For the last couple of days I’ve been trying to install some new software on the Ubuntu Linux machine that my kids use in their playroom. Being able to get a real computer for the kids for about $75 (about half of which was spent on the monitor; the box itself is a castoff desktop from the college that I bought for $10) and run all the software they could possibly want to use at their age for free has been great. But having to deal with the technical side of Linux and the usability issues in software reminds me of why I no longer use Linux in my daily life.
Back in 2001, when I started my new job at my current institution, I took the plunge and installed Red Hat Linux on my school computer rather than Windows. I had a colleague at my former work who was a Linux zealot and I figured I would take the transition period to my new job to switch operating systems. At the time, one of the driving reasons for doing so was the simple realization that, although I used computers all the time in my work and at home, I really didn’t understand how computers work. I figured running Linux would allow me a chance to learn, as well as expose me to some very good open-source software.
My experience with Linux satisfied both of those objectives very nicely. I learned about what an operating system actually is, how it works, what can make it fail, how software works when designed to work with a certain operating system, and more. As for software, there are a lot of good applications out there, and I still miss Kile for doing editing.
But Linux wore me out. I was running it on a Toshiba laptop, and all too frequently, the basic functions that I needed from the computer would simply not work — or stop working as soon as I performed a kernel upgrade. Wifi was a huge problem, as was printing. I was constantly having to go in, tweak all kinds of technical settings, fail at those, then spend an hour surfing Linux discussion boards for a solution, trying a few that often screwed the system up worse than it already was, and then maybe after a couple of hours of this, the system would work as it was supposed to. Or maybe not.
Eventually I realized that I was losing so much productivity during the work day, having to surf the internet and try stuff out just to get the damned printer to work, that I was losing time to spend with my wife, and later my kid. The final straw came one afternoon when I had to stay at work an extra hour because the computer wouldn’t shut off. Why am I wasting all this time trying to get a computer to work? Is it just geek hubris, trying to prove to the world that I can do my job without having to pay for my OS or software? Well, how much value have I lost in trying to attain to that?
Soon after, in 2006, I switched to a Macbook Pro and never looked back. Yes, it’s proprietary. No, the stuff on there (not most of it) is neither free nor open-source. I am paying money for stuff and there’s a good possibility I am locking myself in to a certain make of software from which I cannot extricate myself if I had to. And I’m loving it. Why? Because it all just works.
More recently, when I was setting the kids’ Linux box up, I had to practically move heaven and earth to get Flash to work in the Firefox browser. Almost all of what the kids do with the computer is go to the internet and play Flash-based games. Without Flash, the computer basically serves as a footrest. I did manage finally to get Flash working on the browser, but I cannot explain how I did it and certainly could not do it again if I had to — not without another two hours of looking around the internet for other people’s workarounds.

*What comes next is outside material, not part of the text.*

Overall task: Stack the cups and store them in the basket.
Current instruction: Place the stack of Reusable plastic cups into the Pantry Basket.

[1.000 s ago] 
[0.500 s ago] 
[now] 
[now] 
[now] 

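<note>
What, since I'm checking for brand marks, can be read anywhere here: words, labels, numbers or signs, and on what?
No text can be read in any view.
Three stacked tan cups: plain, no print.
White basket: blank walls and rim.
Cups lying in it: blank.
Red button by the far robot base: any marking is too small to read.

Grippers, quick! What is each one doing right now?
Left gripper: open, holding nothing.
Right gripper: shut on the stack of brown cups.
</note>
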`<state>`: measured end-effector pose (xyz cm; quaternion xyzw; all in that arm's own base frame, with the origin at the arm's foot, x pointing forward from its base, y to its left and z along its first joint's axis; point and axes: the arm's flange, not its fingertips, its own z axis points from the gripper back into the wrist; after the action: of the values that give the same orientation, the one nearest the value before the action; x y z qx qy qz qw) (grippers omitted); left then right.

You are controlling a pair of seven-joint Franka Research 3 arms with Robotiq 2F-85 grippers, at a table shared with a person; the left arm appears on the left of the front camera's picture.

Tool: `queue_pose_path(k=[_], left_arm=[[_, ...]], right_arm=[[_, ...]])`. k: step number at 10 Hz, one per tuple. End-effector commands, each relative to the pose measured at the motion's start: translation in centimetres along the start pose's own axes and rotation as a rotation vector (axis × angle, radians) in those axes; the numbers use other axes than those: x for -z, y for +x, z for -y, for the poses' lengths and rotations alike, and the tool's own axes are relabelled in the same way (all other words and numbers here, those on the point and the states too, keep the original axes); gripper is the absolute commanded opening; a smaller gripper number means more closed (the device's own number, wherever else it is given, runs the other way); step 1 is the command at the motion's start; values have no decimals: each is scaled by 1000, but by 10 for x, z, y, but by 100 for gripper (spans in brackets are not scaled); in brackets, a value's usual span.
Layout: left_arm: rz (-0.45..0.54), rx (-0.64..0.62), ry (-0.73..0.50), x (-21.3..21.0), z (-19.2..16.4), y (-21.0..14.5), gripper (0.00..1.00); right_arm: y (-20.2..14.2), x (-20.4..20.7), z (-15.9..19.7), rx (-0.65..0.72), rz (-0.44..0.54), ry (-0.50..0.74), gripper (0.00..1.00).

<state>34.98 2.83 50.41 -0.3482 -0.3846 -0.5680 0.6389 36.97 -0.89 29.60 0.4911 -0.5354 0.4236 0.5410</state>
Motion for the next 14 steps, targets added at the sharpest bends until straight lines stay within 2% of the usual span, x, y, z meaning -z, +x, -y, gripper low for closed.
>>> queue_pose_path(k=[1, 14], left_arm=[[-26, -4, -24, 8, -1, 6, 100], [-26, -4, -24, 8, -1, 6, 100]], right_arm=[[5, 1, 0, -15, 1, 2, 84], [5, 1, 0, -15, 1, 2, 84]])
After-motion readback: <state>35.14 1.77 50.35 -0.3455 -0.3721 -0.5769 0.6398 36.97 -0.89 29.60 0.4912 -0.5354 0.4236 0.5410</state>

I understand that with Linux, I am working with a free, open-source OS — and OS’s are complicated, delicate things that have to handle all kinds of hardware on systems where the hardware is not designed to work together. And moreover, I understand that Flash is a commercial product and you cannot just stick it on a free, open-source OS. I get it. But it’s dumb. Flash is everywhere, like it or not, and by golly it ought to simply work on a browser without my having to mess with it while my 5-year old is hanging over my shoulder saying “Daddy, when’s the computer going to be fixed?” for the umpteenth time. Understand? It’s for the children!
Another example: When I download a game for the kids, and it successfully installs, why doesn’t it automatically show up in the Games menu? Why should I have to figure out how to add things to the menu, and then when I read the instructions the icon for the game isn’t there to add it? And why does this happen with some games and not others? (True story.)
So to sum up, I like the idea of Linux. I like using Linux — when it works. I managed to make it work for me in my job as a professor for five years. But ultimately the problem is that Linux has a long way to go to simply work in all the situations where I need it to, and every time I use Linux I am reminded of why I switched. Until the “just works” factor improves with Linux — and to be fair, with Ubuntu, Linux has made some giant steps in the usability direction — I remain your faithful Mac fanboy, using all the OS power of Unix underneath a shiny, happy, Steve-Jobs-saturated veneer of OS X goodness.